### Description of the task
Nothing outside the range is wanted. Repeat exactly the lines below from the one with "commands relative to" through the one with "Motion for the".

### Dataset content
★ ★ ★ ★ ★

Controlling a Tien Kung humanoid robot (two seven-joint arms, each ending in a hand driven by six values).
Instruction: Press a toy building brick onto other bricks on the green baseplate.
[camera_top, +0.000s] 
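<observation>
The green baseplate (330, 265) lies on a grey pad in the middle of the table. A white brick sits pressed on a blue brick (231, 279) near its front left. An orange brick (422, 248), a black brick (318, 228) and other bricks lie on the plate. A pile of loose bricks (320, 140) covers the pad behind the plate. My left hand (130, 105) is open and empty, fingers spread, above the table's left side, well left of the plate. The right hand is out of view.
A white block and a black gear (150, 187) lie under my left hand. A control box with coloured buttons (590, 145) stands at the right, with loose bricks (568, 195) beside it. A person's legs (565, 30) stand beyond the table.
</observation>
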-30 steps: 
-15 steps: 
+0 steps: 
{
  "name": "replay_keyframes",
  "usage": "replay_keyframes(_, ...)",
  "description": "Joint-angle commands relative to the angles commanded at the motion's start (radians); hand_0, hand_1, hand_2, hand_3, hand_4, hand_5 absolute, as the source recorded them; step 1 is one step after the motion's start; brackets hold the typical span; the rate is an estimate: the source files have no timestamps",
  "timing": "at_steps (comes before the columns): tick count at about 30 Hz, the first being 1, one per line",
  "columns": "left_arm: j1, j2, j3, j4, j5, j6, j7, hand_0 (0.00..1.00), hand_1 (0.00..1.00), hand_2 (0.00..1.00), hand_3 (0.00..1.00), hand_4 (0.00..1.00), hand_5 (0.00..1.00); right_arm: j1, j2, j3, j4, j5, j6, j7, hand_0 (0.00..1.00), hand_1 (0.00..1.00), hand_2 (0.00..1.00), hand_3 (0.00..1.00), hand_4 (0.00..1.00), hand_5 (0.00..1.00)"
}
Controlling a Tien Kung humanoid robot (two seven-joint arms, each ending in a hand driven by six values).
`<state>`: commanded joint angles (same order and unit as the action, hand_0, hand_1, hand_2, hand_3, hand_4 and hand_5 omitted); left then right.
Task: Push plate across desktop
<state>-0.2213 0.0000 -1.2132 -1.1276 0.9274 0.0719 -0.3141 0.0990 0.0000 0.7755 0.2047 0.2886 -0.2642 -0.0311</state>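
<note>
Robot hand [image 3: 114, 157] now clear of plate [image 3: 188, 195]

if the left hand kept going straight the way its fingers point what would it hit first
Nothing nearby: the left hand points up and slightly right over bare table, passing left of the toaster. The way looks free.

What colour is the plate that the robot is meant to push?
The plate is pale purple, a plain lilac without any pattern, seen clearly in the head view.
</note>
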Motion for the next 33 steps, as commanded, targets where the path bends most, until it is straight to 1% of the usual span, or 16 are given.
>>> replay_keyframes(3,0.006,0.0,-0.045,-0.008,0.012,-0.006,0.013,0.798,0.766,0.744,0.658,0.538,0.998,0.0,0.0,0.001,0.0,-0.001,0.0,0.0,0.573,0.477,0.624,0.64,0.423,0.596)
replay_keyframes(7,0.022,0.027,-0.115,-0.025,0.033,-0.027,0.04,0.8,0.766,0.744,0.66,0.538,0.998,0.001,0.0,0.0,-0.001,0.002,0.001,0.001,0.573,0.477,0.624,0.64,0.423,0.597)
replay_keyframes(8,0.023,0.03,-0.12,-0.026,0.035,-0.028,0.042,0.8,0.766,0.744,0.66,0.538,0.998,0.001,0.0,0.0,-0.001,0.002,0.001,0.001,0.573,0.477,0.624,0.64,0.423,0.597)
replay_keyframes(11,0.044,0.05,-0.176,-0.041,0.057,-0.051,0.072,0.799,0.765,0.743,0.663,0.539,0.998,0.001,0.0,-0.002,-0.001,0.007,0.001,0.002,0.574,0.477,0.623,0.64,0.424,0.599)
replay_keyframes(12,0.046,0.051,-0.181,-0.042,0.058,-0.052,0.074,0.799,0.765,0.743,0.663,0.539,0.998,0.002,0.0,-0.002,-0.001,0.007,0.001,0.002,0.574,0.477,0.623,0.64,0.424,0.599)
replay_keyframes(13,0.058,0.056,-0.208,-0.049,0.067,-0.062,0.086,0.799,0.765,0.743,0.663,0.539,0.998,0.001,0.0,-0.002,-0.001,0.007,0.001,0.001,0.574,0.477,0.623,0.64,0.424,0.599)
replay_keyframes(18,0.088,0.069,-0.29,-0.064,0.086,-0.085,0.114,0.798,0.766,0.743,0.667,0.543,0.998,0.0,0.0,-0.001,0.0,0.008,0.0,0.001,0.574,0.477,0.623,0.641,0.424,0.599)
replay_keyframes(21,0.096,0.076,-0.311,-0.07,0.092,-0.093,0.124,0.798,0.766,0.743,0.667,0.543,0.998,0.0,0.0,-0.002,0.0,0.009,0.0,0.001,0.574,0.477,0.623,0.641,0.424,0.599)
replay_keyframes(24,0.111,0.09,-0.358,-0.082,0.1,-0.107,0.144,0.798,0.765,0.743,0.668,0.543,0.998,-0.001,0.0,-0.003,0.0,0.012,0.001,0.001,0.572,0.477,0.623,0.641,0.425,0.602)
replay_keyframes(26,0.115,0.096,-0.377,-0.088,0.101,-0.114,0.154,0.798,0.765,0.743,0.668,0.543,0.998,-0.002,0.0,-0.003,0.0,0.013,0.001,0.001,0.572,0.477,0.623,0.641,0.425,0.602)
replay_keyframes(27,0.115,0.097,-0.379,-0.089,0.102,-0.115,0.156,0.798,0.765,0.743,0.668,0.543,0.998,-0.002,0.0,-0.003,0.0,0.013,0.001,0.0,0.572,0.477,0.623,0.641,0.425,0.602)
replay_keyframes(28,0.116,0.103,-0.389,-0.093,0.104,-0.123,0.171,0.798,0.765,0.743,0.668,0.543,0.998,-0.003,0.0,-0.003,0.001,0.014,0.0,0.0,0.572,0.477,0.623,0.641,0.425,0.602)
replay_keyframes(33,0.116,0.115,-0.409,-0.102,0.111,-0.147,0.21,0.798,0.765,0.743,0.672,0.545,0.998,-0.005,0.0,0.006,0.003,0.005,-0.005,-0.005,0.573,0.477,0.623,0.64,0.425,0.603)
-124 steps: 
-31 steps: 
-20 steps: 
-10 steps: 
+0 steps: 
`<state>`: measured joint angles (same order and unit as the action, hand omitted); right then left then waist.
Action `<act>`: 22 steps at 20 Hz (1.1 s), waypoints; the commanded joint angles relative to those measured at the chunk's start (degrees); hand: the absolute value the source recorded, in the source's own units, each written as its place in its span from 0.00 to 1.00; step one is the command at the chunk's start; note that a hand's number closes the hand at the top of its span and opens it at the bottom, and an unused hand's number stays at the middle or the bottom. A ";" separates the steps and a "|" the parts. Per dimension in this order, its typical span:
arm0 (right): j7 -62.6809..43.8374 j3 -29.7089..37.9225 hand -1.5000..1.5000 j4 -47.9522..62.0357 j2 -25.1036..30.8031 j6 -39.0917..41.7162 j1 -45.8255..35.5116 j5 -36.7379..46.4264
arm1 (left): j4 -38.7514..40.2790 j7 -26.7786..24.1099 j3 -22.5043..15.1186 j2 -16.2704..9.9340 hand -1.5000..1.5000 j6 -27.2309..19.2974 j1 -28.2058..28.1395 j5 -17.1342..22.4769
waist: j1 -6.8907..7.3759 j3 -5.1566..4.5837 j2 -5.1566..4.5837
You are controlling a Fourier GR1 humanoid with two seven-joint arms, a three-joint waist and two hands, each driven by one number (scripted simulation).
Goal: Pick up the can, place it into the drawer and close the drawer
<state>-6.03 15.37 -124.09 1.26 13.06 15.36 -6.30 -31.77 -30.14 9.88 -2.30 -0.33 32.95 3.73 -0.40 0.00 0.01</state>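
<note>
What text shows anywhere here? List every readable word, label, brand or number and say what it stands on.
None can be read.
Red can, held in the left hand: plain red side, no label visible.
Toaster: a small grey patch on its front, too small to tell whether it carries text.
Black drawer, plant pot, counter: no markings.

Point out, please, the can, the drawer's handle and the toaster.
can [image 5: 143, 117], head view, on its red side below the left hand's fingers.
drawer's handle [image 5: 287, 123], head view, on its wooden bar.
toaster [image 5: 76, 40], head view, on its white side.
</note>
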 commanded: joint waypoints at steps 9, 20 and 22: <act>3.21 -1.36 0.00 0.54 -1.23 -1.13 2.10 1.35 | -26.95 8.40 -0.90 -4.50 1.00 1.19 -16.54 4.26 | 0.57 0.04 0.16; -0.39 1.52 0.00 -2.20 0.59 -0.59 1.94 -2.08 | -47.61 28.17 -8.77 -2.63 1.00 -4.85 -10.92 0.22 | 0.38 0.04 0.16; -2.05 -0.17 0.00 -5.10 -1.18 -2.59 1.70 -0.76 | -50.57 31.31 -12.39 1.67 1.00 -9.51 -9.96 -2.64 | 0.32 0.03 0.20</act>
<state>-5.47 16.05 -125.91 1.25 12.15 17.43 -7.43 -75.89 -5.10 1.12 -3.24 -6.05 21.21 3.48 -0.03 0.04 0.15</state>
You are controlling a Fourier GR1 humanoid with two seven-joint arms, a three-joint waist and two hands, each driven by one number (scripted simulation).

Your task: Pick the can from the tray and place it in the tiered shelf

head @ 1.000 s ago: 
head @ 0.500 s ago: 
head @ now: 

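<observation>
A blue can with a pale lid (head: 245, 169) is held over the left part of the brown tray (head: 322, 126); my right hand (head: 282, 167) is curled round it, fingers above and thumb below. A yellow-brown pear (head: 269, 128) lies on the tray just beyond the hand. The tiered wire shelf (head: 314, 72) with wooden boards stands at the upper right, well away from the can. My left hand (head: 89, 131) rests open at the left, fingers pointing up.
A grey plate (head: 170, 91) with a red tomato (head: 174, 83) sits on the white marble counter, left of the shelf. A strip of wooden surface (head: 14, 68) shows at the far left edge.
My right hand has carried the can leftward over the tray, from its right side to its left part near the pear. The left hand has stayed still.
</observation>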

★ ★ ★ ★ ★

### Exercise response
  "description": "Joint-angle commands relative to the angles commanded at the motion's start (radians); hand_0, hand_1, hand_2, hand_3, hand_4, hand_5 absolute, as the source recorded them; step 1 is one step after the motion's start; brackets hold the typical span; the rate is an estimate: the source files have no timestamps",
  "timing": "at_steps (comes before the columns): tick count at about 30 Hz, the first being 1, one per line",
  "columns": "left_arm: j1, j2, j3, j4, j5, j6, j7, hand_0 (0.00..1.00), hand_1 (0.00..1.00), hand_2 (0.00..1.00), hand_3 (0.00..1.00), hand_4 (0.00..1.00), hand_5 (0.00..1.00); right_arm: j1, j2, j3, j4, j5, j6, j7, hand_0 (0.00..1.00), hand_1 (0.00..1.00), hand_2 (0.00..1.00), hand_3 (0.00..1.00), hand_4 (0.00..1.00), hand_5 (0.00..1.00)"
}
Controlling a Tien Kung humanoid robot (two seven-joint arms, each ending in a hand driven by six values).
`<state>`: commanded joint angles (same order and unit as the action, hand_0, hand_1, hand_2, hand_3, hand_4 and hand_5 omitted); left then right.
Task: Push plate across desktop
<state>-0.2213 0.0000 -1.2132 -1.1276 0.9274 0.0719 -0.3141 0.0990 0.0000 0.7755 0.2047 0.2886 -0.2642 -0.0311</state>
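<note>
Robot hand [image 3: 114, 157] now clear of plate [image 3: 188, 195]

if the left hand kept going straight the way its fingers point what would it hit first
Nothing nearby: the left hand points up and slightly right over bare table, passing left of the toaster. The way looks free.

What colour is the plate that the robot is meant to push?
The plate is pale purple, a plain lilac without any pattern, seen clearly in the head view.
</note>
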Motion for the next 33 steps, as commanded, targets where the path bends most, until it is straight to 1% of the usual span, or 16 are given.

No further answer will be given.